**Dataset excerpt**
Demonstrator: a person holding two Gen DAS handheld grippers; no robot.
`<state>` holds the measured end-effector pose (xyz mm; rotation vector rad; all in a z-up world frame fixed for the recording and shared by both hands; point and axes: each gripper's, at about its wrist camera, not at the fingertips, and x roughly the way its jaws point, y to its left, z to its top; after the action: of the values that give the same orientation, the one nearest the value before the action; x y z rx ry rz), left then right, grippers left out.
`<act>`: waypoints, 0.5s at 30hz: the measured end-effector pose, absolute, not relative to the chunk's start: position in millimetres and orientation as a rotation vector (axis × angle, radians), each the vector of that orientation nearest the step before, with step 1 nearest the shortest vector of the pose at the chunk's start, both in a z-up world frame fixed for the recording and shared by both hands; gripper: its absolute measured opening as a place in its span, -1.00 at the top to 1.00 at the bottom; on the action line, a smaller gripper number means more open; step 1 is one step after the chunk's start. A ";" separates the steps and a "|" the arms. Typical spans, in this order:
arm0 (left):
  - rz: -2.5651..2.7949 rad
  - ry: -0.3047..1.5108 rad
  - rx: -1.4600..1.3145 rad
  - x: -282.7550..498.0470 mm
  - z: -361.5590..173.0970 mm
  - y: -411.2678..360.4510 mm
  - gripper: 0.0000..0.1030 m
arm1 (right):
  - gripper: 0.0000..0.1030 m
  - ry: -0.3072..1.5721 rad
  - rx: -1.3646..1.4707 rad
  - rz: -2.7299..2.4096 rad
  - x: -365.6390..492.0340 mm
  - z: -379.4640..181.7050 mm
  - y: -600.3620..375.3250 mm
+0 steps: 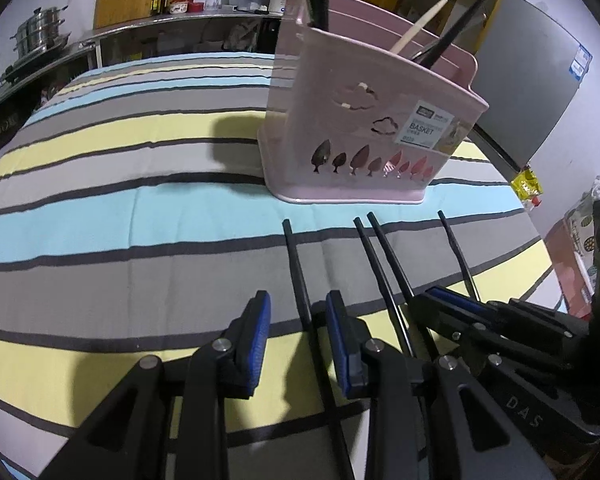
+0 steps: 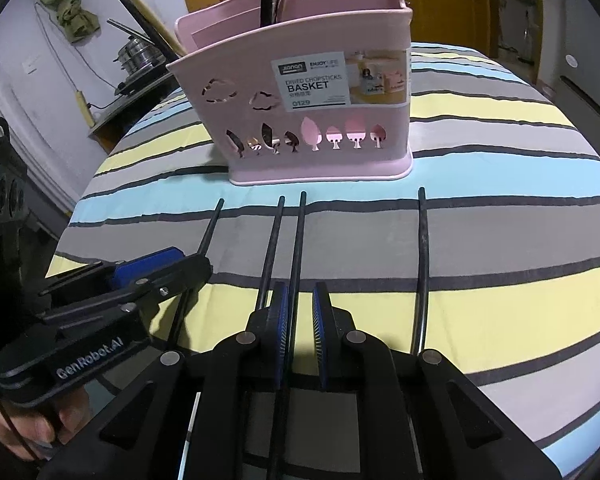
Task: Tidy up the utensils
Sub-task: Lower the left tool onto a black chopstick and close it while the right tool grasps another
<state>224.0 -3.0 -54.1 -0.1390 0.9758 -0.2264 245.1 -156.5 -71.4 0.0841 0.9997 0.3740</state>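
Four black chopsticks (image 2: pixel 421 264) lie side by side on the striped cloth (image 2: pixel 500 312) of the worktop, tips pointing at the pink chopsticks basket (image 2: pixel 300 120). Right gripper (image 2: pixel 300 334) has its fingers narrow, with one chopstick (image 2: pixel 298 248) in the gap; I cannot tell if they squeeze it. Left gripper (image 1: pixel 298 340) has its fingers part open around the far-left chopstick (image 1: pixel 296 268), not pinching. Bare cloth stays free between the tips and the basket, which stands near the far edge.
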 end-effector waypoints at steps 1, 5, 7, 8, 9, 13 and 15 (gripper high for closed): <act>-0.220 0.975 -0.125 224.5 -54.1 -4.3 0.50 | 0.76 1.001 0.076 0.373 247.8 -71.4 -154.6; -0.200 0.978 -0.093 225.6 -53.4 -2.7 0.80 | 0.76 1.004 0.068 0.370 254.3 -71.7 -151.7; -0.202 0.984 -0.106 225.8 -53.2 2.9 0.81 | 0.76 1.009 0.075 0.368 258.8 -71.6 -152.5; -0.203 0.987 -0.114 226.3 -53.3 5.8 0.81 | 0.76 1.011 0.076 0.367 260.6 -71.7 -152.8; -0.203 0.989 -0.116 226.5 -53.2 7.2 0.81 | 0.76 1.016 0.075 0.366 263.0 -71.6 -152.0; -0.203 0.998 -0.126 228.7 -54.1 9.2 0.81 | 0.76 1.035 0.039 0.359 271.5 -70.5 -144.7; -0.200 1.003 -0.134 229.4 -54.5 10.3 0.81 | 0.76 1.038 0.019 0.355 274.1 -70.7 -140.8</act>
<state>229.4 10.3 -54.5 -0.1341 1.0031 -0.2001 274.1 -140.8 -70.7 0.0185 1.0383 0.3554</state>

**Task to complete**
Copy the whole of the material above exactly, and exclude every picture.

**Answer box**
Demonstrator: a person holding two Gen DAS handheld grippers; no robot.
`<state>` holds the measured end-effector pose (xyz mm; rotation vector rad; all in a z-up world frame fixed for the recording and shared by both hands; point and axes: each gripper's, at about its wrist camera, not at the fingertips, and x roughly the way its jaws point, y to its left, z to its top; after the action: of the values that give the same orientation, the one nearest the value before the action; x y z rx ry rz), left then right, grippers left out.
`<act>`: waypoints, 0.5s at 30hz: the measured end-effector pose, absolute, not relative to the chunk's start: position in millimetres and orientation as a rotation vector (axis × angle, radians), each the vector of that orientation nearest the step before, with step 1 nearest the shortest vector of the pose at the chunk's start, both in a z-up world frame fixed for the recording and shared by both hands; gripper: its absolute measured opening as a place in its span, -1.00 at the top to 1.00 at the bottom; on the action line, a smaller gripper number means more open; step 1 is one step after the chunk's start. A ";" separates the steps and a "|" the arms. Typical spans, in this order:
arm0 (left):
  - rz: -2.5651..2.7949 rad
  - ry: -0.3047..1.5108 rad
  - rx: -1.4600..1.3145 rad
  - x: -282.7550..498.0470 mm
  - z: -361.5590..173.0970 mm
  - y: -411.2678..360.4510 mm
  - gripper: 0.0000..0.1030 m
arm1 (right):
  - gripper: 0.0000..0.1030 m
  - ry: -0.3072..1.5721 rad
  - rx: -1.3646..1.4707 rad
  - rz: -2.7299..2.4096 rad
  - x: -365.6390..492.0340 mm
  - z: -379.4640..181.7050 mm
  - y: -600.3620..375.3250 mm
+0 steps: 
+0 steps: 
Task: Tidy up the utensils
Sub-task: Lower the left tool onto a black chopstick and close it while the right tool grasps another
<state>224.0 -3.0 -54.1 -0.1390 0.9758 -0.2264 245.1 -156.5 -71.4 0.0841 0.9997 0.3740</state>
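Four black chopsticks (image 2: pixel 421 264) lie side by side on the striped cloth (image 2: pixel 500 312) of the worktop, tips pointing at the pink chopsticks basket (image 2: pixel 300 120). Right gripper (image 2: pixel 300 334) has its fingers narrow, with one chopstick (image 2: pixel 298 248) in the gap; I cannot tell if they squeeze it. Left gripper (image 1: pixel 298 340) has its fingers part open around the far-left chopstick (image 1: pixel 296 268), not pinching. Bare cloth stays free between the tips and the basket, which stands near the far edge.
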 end-effector waypoints at steps 1, 5, 7, 8, 9, 13 and 15 (gripper high for closed): <act>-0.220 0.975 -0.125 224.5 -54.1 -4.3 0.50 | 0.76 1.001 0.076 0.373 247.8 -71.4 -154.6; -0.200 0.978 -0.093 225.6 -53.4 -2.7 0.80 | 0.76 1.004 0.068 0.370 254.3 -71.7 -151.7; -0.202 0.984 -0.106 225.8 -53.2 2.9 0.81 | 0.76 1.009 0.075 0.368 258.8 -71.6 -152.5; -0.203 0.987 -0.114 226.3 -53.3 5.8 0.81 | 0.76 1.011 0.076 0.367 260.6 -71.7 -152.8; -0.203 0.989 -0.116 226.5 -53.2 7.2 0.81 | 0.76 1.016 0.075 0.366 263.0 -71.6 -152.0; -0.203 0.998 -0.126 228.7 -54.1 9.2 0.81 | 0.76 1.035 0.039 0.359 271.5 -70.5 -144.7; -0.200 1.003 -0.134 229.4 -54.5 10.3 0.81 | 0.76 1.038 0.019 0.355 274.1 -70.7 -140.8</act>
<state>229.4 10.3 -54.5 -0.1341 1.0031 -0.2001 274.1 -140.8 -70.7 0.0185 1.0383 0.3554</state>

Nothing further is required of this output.